WHAT YOU SHOULD DO: A faithful, complete copy of the entries below is required, with images removed.

━━━ DATA FOR ANALYSIS ━━━

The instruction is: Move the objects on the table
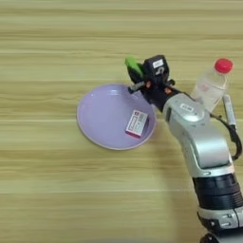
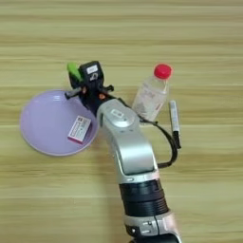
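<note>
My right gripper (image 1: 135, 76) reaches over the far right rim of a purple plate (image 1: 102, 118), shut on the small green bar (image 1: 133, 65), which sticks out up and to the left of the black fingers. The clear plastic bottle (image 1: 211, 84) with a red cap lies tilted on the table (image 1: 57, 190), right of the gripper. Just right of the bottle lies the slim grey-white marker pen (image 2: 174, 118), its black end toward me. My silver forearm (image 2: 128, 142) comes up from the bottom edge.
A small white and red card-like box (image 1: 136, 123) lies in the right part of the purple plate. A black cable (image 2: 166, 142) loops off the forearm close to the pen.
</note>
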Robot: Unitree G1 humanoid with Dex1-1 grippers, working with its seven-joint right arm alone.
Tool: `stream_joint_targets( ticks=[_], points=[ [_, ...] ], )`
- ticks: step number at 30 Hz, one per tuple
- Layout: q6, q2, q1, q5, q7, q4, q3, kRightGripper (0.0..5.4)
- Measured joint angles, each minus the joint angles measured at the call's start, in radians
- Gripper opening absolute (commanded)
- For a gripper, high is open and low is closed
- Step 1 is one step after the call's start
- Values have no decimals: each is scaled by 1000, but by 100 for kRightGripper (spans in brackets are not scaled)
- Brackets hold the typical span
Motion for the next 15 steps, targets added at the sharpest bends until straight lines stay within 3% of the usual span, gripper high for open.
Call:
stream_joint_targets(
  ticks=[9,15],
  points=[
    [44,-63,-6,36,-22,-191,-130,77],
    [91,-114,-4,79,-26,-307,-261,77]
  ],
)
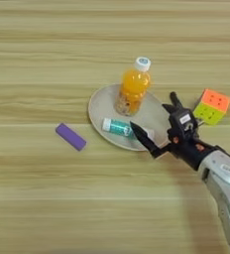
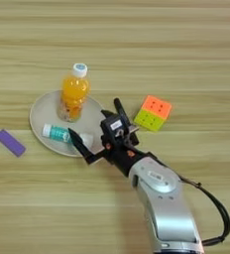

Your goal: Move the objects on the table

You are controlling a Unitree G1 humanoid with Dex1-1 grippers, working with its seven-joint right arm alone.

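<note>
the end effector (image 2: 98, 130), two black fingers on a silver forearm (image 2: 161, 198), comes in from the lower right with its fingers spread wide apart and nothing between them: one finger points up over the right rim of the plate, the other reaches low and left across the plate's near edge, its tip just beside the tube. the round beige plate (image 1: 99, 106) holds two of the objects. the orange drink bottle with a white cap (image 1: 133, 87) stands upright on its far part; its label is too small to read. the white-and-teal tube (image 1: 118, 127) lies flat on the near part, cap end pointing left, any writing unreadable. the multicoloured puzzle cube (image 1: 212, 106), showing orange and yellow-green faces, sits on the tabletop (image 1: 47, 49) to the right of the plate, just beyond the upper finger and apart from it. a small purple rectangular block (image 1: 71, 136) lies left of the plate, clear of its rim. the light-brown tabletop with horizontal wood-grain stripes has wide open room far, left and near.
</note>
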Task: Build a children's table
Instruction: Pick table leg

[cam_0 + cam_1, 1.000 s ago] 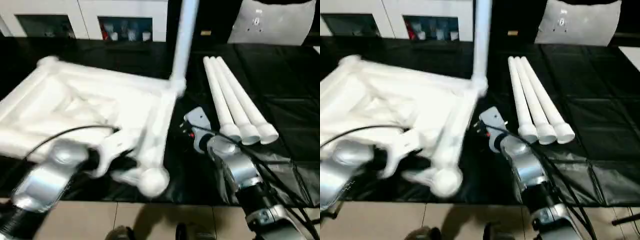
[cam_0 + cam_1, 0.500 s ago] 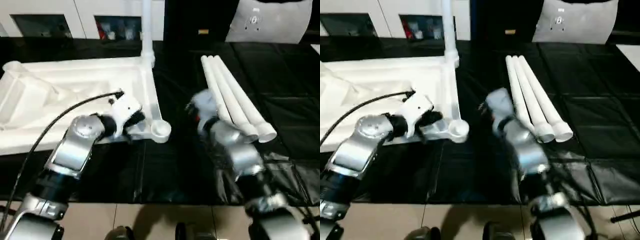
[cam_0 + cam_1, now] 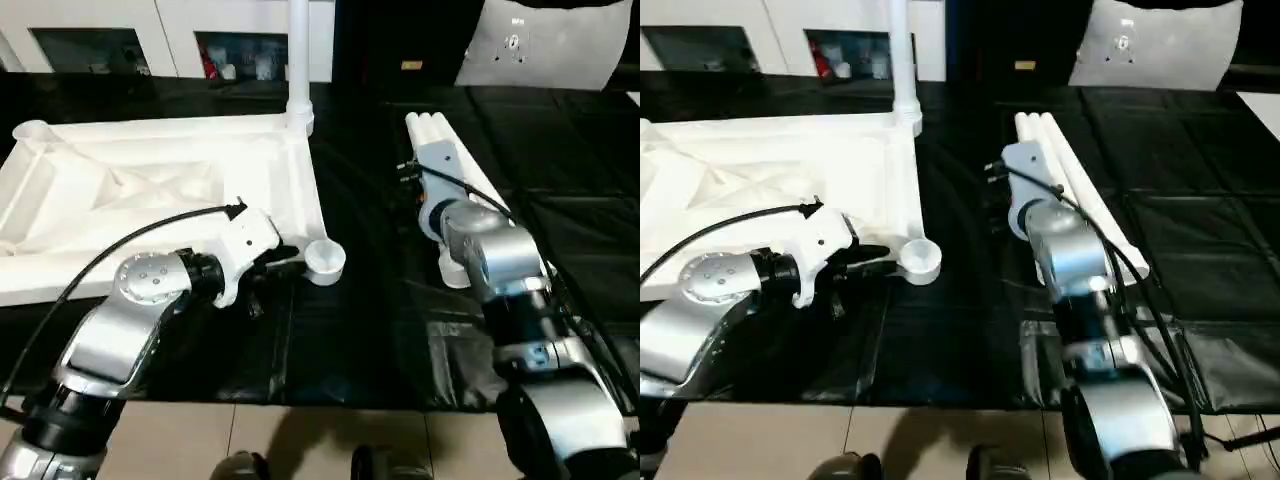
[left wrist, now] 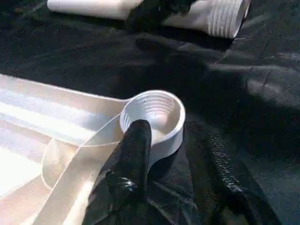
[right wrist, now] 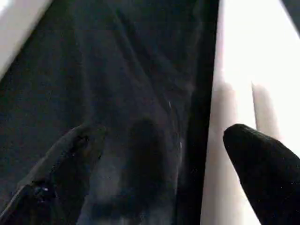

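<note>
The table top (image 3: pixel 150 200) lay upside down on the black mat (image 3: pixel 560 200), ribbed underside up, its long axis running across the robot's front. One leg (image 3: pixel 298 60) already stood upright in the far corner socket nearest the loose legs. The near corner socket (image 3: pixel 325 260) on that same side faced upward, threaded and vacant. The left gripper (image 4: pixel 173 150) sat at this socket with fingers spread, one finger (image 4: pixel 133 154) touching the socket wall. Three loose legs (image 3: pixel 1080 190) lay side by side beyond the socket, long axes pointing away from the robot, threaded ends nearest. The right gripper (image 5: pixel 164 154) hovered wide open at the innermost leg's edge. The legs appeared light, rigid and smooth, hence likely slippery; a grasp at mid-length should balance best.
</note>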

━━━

OUTPUT:
The instruction is: Move the objects on the table
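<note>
My right gripper (image 1: 135, 76) reaches over the far right rim of a purple plate (image 1: 102, 118), shut on the small green bar (image 1: 133, 65), which sticks out up and to the left of the black fingers. The clear plastic bottle (image 1: 211, 84) with a red cap lies tilted on the table (image 1: 57, 190), right of the gripper. Just right of the bottle lies the slim grey-white marker pen (image 2: 174, 118), its black end toward me. My silver forearm (image 2: 128, 142) comes up from the bottom edge.
A small white and red card-like box (image 1: 136, 123) lies in the right part of the purple plate. A black cable (image 2: 166, 142) loops off the forearm close to the pen.
</note>
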Robot: Unitree G1 humanoid with Dex1-1 grippers, working with its seven-joint right arm alone.
Tool: `stream_joint_targets( ticks=[_], points=[ [_, ...] ], )`
- ticks: step number at 30 Hz, one per tuple
- Layout: q6, q2, q1, q5, q7, q4, q3, kRightGripper (0.0..5.4)
- Measured joint angles, each minus the joint angles measured at the call's start, in radians
- Gripper opening absolute (commanded)
- For a gripper, high is open and low is closed
- Step 1 is one step after the call's start
- Values have no decimals: each is scaled by 1000, but by 100 for kRightGripper (spans in brackets are not scaled)
- Brackets hold the typical span
Motion for the next 15 steps, targets added at the sharpest bends until straight lines stay within 3% of the usual span, gripper high for open.
Call:
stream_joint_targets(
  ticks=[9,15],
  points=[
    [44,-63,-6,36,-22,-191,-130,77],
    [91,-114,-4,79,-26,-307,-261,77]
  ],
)

Your goal: Move the objects on the table

You are controlling a Unitree G1 humanoid with Dex1-1 grippers, working with its seven-joint right arm alone.

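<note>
the end effector (image 2: 98, 130), two black fingers on a silver forearm (image 2: 161, 198), comes in from the lower right with its fingers spread wide apart and nothing between them: one finger points up over the right rim of the plate, the other reaches low and left across the plate's near edge, its tip just beside the tube. the round beige plate (image 1: 99, 106) holds two of the objects. the orange drink bottle with a white cap (image 1: 133, 87) stands upright on its far part; its label is too small to read. the white-and-teal tube (image 1: 118, 127) lies flat on the near part, cap end pointing left, any writing unreadable. the multicoloured puzzle cube (image 1: 212, 106), showing orange and yellow-green faces, sits on the tabletop (image 1: 47, 49) to the right of the plate, just beyond the upper finger and apart from it. a small purple rectangular block (image 1: 71, 136) lies left of the plate, clear of its rim. the light-brown tabletop with horizontal wood-grain stripes has wide open room far, left and near.
</note>
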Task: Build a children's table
Instruction: Pick table leg

[cam_0 + cam_1, 1.000 s ago] 
[cam_0 + cam_1, 0.500 s ago] 
[cam_0 + cam_1, now] 
[left wrist, now] 
[right wrist, now] 

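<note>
The table top (image 3: pixel 150 200) lay upside down on the black mat (image 3: pixel 560 200), ribbed underside up, its long axis running across the robot's front. One leg (image 3: pixel 298 60) already stood upright in the far corner socket nearest the loose legs. The near corner socket (image 3: pixel 325 260) on that same side faced upward, threaded and vacant. The left gripper (image 4: pixel 173 150) sat at this socket with fingers spread, one finger (image 4: pixel 133 154) touching the socket wall. Three loose legs (image 3: pixel 1080 190) lay side by side beyond the socket, long axes pointing away from the robot, threaded ends nearest. The right gripper (image 5: pixel 164 154) hovered wide open at the innermost leg's edge. The legs appeared light, rigid and smooth, hence likely slippery; a grasp at mid-length should balance best.
</note>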

Thus the exercise is complete.